**Exercise directions**
Copy every line of the records that includes the word "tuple".

╔══

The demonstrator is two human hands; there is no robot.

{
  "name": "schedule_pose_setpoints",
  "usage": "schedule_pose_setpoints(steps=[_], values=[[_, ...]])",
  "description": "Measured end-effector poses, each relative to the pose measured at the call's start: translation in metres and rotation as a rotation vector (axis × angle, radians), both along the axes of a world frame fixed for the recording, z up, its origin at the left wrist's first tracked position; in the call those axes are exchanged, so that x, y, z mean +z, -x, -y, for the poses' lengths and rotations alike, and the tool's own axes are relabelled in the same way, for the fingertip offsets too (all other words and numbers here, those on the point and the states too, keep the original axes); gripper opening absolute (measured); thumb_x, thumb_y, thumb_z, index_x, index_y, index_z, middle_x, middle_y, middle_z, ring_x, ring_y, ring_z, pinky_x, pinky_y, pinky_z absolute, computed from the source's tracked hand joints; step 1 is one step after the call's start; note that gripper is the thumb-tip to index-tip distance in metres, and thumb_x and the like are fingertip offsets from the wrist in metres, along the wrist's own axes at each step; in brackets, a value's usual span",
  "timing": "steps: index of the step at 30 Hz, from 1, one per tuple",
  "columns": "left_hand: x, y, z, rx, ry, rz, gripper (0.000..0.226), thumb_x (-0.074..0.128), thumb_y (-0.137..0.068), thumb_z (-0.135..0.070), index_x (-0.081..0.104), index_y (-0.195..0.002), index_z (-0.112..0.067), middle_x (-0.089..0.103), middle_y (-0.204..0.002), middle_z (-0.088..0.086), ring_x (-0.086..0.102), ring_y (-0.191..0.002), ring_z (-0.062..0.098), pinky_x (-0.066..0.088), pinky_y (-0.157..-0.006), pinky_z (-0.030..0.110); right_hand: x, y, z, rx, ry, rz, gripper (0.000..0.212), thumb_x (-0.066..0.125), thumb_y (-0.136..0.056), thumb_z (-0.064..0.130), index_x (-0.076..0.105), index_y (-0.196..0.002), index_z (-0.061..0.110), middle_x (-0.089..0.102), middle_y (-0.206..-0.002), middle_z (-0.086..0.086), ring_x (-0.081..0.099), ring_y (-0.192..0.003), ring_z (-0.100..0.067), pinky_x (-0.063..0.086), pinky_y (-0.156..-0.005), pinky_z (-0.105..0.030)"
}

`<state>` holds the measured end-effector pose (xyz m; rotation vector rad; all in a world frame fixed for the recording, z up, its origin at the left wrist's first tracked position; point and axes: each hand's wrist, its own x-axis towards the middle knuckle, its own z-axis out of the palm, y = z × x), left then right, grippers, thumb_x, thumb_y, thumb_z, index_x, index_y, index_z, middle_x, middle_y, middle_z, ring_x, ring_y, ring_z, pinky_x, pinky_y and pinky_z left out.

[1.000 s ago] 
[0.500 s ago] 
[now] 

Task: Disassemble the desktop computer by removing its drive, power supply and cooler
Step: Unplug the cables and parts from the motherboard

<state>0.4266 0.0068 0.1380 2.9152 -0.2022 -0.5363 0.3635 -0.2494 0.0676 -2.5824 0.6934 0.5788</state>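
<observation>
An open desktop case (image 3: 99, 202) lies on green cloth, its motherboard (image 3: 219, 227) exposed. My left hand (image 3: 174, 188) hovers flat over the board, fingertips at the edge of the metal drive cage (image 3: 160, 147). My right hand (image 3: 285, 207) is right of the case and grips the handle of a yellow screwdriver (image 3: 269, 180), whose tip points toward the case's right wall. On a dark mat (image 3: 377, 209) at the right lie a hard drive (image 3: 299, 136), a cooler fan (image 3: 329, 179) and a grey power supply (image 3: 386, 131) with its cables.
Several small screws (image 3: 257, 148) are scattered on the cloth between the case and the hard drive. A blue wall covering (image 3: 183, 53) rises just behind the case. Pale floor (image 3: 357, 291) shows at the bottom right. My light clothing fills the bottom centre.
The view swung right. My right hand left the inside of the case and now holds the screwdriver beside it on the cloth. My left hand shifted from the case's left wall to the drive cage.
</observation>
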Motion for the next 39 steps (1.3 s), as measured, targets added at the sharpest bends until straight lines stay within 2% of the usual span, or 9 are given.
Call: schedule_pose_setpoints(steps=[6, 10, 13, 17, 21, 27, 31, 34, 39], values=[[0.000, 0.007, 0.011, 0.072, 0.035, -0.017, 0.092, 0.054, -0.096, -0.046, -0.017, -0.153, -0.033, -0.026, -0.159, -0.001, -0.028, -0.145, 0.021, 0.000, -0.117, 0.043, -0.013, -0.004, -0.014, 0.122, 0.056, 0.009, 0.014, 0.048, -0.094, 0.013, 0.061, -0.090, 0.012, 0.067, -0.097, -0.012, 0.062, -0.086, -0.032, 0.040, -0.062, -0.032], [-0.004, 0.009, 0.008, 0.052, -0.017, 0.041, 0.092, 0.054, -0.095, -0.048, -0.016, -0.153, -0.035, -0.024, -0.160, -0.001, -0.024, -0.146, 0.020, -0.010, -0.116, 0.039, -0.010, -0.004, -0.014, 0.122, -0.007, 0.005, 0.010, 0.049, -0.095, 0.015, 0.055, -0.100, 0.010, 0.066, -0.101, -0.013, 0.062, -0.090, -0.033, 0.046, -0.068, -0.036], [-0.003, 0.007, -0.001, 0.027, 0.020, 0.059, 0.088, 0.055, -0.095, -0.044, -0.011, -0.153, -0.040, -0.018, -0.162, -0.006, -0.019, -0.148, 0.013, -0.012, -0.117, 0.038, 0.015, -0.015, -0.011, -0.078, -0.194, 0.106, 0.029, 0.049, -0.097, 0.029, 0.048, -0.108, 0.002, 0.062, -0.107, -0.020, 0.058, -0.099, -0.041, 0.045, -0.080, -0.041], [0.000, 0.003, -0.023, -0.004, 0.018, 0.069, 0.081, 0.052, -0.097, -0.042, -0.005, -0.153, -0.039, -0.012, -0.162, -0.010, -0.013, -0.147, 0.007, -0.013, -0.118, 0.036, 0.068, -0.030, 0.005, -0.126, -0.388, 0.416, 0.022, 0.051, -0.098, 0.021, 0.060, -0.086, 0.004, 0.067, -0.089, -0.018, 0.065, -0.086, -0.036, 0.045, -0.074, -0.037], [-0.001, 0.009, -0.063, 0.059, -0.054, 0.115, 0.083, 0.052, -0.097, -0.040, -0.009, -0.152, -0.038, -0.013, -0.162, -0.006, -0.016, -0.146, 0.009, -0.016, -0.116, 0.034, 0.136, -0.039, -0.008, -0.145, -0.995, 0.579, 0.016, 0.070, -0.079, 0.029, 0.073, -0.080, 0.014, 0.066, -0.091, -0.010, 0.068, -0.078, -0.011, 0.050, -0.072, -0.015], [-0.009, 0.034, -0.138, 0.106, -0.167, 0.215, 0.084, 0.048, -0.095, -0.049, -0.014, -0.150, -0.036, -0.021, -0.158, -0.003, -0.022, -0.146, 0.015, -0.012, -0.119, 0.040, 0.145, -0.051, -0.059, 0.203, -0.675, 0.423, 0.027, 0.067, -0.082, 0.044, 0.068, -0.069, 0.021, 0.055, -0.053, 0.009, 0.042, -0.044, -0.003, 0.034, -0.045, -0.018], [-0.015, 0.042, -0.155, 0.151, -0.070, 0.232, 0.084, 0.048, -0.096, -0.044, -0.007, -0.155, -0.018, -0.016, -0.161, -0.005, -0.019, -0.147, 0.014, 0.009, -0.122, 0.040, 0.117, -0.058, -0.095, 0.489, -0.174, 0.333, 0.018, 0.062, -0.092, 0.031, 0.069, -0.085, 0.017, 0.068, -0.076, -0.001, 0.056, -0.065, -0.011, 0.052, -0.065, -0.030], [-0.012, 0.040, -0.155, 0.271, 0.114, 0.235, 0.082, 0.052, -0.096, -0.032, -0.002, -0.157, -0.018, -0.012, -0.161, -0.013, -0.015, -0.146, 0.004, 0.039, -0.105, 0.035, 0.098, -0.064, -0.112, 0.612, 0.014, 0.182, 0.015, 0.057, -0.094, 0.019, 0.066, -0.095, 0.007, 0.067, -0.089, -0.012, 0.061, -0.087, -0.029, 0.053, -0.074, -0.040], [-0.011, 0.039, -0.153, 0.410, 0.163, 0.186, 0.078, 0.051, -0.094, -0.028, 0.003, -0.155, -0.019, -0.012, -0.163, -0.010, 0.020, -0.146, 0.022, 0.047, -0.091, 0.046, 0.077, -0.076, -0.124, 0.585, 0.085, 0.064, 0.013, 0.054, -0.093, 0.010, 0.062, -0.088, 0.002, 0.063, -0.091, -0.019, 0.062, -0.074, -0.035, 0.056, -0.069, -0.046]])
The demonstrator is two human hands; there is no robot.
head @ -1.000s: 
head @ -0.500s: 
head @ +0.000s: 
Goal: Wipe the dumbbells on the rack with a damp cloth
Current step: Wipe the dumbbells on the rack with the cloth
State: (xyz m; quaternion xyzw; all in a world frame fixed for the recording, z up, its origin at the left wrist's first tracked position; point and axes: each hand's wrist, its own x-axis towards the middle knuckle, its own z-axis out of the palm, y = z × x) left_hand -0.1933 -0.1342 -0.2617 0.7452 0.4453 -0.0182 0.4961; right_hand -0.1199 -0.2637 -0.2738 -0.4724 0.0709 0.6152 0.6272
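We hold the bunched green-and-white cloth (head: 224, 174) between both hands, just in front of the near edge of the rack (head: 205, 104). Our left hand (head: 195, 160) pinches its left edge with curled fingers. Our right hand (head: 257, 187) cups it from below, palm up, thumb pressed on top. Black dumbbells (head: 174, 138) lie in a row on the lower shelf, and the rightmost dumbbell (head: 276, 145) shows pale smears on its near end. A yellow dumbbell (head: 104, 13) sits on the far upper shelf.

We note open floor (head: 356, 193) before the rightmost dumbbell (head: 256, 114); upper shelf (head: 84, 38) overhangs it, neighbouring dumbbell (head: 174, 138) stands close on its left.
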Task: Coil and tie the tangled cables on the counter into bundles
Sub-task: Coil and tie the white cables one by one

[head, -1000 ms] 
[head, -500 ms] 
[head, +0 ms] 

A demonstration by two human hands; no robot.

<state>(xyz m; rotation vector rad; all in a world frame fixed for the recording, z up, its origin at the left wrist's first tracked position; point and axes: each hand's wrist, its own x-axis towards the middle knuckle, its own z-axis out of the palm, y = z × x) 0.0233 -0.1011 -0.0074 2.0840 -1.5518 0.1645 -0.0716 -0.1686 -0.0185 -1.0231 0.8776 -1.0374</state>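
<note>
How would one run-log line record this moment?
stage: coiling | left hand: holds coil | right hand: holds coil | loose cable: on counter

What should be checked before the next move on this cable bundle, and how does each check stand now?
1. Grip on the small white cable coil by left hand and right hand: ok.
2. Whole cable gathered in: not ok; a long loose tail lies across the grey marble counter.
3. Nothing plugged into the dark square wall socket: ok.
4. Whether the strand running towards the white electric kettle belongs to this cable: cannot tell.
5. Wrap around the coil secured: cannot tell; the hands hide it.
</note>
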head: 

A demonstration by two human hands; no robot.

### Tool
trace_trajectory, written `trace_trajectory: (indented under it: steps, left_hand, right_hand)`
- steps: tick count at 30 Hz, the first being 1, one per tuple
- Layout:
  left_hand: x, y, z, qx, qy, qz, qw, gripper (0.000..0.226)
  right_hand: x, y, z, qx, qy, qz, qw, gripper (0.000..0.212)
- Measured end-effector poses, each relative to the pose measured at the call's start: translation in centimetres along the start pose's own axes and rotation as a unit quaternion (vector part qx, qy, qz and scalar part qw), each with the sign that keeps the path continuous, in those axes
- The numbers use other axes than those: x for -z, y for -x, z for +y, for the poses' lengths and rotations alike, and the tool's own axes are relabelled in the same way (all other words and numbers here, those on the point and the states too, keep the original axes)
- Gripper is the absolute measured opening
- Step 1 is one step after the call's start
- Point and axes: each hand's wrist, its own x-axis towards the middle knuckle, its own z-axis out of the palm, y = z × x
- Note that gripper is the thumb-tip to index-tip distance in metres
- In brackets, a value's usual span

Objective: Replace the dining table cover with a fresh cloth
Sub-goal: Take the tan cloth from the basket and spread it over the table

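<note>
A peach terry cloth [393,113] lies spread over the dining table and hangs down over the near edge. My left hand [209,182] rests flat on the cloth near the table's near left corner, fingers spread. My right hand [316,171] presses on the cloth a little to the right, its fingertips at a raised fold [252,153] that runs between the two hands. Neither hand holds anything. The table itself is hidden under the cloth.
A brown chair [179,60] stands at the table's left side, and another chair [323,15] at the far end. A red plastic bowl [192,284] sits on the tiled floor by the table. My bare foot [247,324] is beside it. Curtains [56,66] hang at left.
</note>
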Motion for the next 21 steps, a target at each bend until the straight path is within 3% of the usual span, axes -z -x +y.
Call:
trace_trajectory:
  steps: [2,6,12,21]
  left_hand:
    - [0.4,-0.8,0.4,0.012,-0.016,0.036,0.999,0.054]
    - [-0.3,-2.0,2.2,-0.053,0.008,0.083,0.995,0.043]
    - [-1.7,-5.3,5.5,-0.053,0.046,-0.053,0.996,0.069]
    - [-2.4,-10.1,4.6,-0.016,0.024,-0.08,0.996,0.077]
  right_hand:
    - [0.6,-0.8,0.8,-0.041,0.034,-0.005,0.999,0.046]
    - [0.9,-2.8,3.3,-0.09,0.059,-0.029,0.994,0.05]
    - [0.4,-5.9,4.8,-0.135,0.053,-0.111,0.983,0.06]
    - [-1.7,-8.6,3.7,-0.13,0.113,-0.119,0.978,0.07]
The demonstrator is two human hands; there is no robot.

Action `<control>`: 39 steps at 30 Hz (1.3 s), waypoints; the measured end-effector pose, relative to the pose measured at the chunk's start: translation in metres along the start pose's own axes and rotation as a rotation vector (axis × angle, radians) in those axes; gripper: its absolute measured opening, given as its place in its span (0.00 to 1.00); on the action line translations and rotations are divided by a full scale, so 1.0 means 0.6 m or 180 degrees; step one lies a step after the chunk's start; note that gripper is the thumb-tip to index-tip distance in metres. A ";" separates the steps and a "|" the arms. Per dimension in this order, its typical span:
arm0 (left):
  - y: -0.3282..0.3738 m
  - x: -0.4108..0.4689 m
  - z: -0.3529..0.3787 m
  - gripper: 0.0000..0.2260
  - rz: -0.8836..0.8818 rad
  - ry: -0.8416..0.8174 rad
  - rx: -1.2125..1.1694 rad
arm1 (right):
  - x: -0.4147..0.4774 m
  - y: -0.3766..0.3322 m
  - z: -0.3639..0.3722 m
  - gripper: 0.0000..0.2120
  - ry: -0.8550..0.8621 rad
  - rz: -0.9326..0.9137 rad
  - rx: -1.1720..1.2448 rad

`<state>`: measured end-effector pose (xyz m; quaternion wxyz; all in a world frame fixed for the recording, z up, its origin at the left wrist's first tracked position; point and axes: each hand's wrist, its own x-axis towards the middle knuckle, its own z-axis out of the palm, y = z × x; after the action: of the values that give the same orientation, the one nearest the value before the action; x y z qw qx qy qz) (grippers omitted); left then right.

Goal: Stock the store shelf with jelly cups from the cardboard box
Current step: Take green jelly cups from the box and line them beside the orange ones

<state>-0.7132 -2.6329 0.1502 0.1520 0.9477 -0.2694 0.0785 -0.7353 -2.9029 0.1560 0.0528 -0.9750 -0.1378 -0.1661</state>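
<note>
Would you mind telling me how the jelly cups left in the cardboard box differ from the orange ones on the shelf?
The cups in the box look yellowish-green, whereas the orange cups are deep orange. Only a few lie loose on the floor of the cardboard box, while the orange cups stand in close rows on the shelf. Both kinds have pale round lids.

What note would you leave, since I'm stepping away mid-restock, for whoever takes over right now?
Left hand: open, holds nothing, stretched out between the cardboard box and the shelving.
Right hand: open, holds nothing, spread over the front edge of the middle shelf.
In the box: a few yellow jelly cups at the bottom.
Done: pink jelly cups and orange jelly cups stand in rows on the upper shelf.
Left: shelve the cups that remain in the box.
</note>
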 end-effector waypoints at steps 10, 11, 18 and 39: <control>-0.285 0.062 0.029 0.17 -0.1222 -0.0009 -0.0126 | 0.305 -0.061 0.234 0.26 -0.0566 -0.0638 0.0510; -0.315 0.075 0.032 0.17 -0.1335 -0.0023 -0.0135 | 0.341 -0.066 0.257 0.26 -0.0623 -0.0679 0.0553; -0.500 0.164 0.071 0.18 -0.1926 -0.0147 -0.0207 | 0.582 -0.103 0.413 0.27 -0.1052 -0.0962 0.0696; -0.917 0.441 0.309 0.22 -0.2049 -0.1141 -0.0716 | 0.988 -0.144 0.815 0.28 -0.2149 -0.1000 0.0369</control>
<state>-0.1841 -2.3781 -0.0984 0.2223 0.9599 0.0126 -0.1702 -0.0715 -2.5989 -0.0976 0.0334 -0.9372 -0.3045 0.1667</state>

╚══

**Expected answer**
  "timing": "steps: index of the step at 30 Hz, from 1, one per tuple",
- steps: tick count at 30 Hz, the first being 1, one per tuple

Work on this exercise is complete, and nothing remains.